**YOUR TASK**
Restate the listing word for word. Stop at the line that holds "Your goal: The", include it, and leave out all pictures.

**PROVIDED MATERIAL**
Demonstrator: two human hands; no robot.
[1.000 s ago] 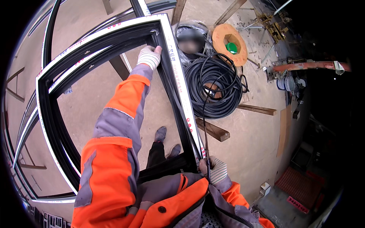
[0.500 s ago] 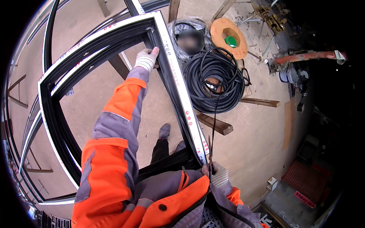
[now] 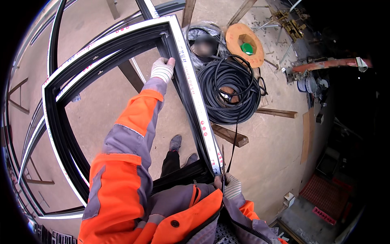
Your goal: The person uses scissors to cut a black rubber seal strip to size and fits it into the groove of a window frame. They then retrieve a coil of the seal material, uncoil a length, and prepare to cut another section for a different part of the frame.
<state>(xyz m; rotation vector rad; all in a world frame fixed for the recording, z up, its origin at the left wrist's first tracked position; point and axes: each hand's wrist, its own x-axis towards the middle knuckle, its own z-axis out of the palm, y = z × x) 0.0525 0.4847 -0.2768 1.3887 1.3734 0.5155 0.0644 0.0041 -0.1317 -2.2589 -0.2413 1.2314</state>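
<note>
My left hand [image 3: 163,70], in a striped white glove with bare fingertips, is closed on the inner edge of a window frame [image 3: 190,87]. The frame is black inside, with white printed film on its face. Near the frame's lower right corner my right hand [image 3: 232,185], gloved alike, is closed around a thin dark tool that looks like scissors [image 3: 223,162], its narrow point upward. From a large coil of black rubber strip [image 3: 211,87], a thin strip [image 3: 233,152] runs down to my right hand. My fingers partly hide the tool's handles.
Wooden beams [image 3: 229,135] jut out to the right beneath the coil. Behind it lie an orange-brown reel side [image 3: 262,44] with a green round item [image 3: 246,49] and a plastic-wrapped coil. More frames stand at the left. A red bar [image 3: 331,65] projects at the right.
The black strip beside my right hand now hangs farther to the right, away from the tool. The view has shifted slightly; both hands keep nearly the same places on the frame.
</note>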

**TASK OUTPUT**
Demonstrator: two human hands; no robot.
[1.000 s ago] 
[0.500 s ago] 
[now] 
Your goal: The person uses scissors to cut a black rubber seal strip to size and fits it into the groove of a window frame. They then retrieve a coil of the seal material, uncoil a length, and prepare to cut another section for a different part of the frame.

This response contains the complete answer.